§ **TASK INSTRUCTIONS**: The material must be copied out exactly, line for line.

§ **THE DATA**:
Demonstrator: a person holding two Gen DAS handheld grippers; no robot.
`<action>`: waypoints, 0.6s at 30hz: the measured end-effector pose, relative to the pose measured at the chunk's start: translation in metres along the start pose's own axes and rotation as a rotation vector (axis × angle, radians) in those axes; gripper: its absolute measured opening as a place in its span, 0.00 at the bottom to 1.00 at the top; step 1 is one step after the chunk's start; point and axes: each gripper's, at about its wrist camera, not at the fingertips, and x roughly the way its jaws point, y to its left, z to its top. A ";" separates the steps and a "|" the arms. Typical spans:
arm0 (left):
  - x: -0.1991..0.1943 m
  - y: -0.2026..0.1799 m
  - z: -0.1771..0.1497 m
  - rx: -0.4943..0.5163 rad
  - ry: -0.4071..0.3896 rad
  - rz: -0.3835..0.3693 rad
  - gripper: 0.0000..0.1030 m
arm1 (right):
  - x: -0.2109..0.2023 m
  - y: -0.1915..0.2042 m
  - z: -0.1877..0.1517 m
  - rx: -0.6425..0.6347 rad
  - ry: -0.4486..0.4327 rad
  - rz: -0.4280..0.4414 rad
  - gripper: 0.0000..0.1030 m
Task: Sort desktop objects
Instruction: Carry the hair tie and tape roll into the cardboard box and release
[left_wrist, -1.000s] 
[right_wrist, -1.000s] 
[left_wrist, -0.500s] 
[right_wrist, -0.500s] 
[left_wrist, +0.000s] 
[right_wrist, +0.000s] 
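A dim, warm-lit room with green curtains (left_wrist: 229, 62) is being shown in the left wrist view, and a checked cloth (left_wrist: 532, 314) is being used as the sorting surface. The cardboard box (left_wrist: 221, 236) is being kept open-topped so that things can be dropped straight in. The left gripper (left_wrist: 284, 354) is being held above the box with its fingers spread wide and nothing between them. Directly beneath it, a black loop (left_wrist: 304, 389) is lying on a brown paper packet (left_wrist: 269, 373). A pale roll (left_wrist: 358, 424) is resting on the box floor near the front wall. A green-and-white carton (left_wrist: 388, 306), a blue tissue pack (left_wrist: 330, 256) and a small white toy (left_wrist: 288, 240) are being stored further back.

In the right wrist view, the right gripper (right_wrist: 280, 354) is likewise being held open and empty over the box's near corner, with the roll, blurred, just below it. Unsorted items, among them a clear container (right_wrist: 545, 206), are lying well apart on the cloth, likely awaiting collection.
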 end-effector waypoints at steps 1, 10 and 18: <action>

§ **WRITTEN RESPONSE**:
Demonstrator: a person holding two Gen DAS handheld grippers; no robot.
`<action>`: waypoints, 0.6s at 30hz: the measured end-effector pose, relative to the pose measured at the chunk's start: translation in metres along the start pose's own axes and rotation as a rotation vector (axis × angle, radians) in those axes; gripper: its absolute measured opening as a place in its span, 0.00 at the bottom to 1.00 at the top; step 1 is one step after the chunk's start; point and axes: each gripper's, at about its wrist camera, not at the fingertips, and x roughly the way its jaws point, y to its left, z to its top. A ";" separates the steps and a "|" the arms. Typical spans:
arm0 (left):
  - x: -0.1991..0.1943 m
  - y: -0.2026..0.1799 m
  - z: -0.1771..0.1497 m
  - rx: -0.4943..0.5163 rad
  - ry: -0.4071..0.3896 rad
  - rz: -0.3835..0.3693 rad
  - gripper: 0.0000..0.1030 m
arm1 (right):
  - x: -0.2109..0.2023 m
  - y: -0.1915..0.2042 m
  - z: -0.1877..0.1517 m
  - rx: -0.6425..0.6347 rad
  - ry: -0.4486..0.4327 rad
  - rz: -0.4280..0.4414 rad
  - gripper: 0.0000..0.1030 m
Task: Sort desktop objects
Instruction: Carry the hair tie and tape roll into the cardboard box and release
[left_wrist, -1.000s] 
[right_wrist, -1.000s] 
[left_wrist, -0.500s] 
[right_wrist, -0.500s] 
[left_wrist, +0.000s] 
[right_wrist, +0.000s] 
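A dim, warm-lit room with green curtains (left_wrist: 229, 62) is being shown in the left wrist view, and a checked cloth (left_wrist: 532, 314) is being used as the sorting surface. The cardboard box (left_wrist: 221, 236) is being kept open-topped so that things can be dropped straight in. The left gripper (left_wrist: 284, 354) is being held above the box with its fingers spread wide and nothing between them. Directly beneath it, a black loop (left_wrist: 304, 389) is lying on a brown paper packet (left_wrist: 269, 373). A pale roll (left_wrist: 358, 424) is resting on the box floor near the front wall. A green-and-white carton (left_wrist: 388, 306), a blue tissue pack (left_wrist: 330, 256) and a small white toy (left_wrist: 288, 240) are being stored further back.

In the right wrist view, the right gripper (right_wrist: 280, 354) is likewise being held open and empty over the box's near corner, with the roll, blurred, just below it. Unsorted items, among them a clear container (right_wrist: 545, 206), are lying well apart on the cloth, likely awaiting collection.
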 end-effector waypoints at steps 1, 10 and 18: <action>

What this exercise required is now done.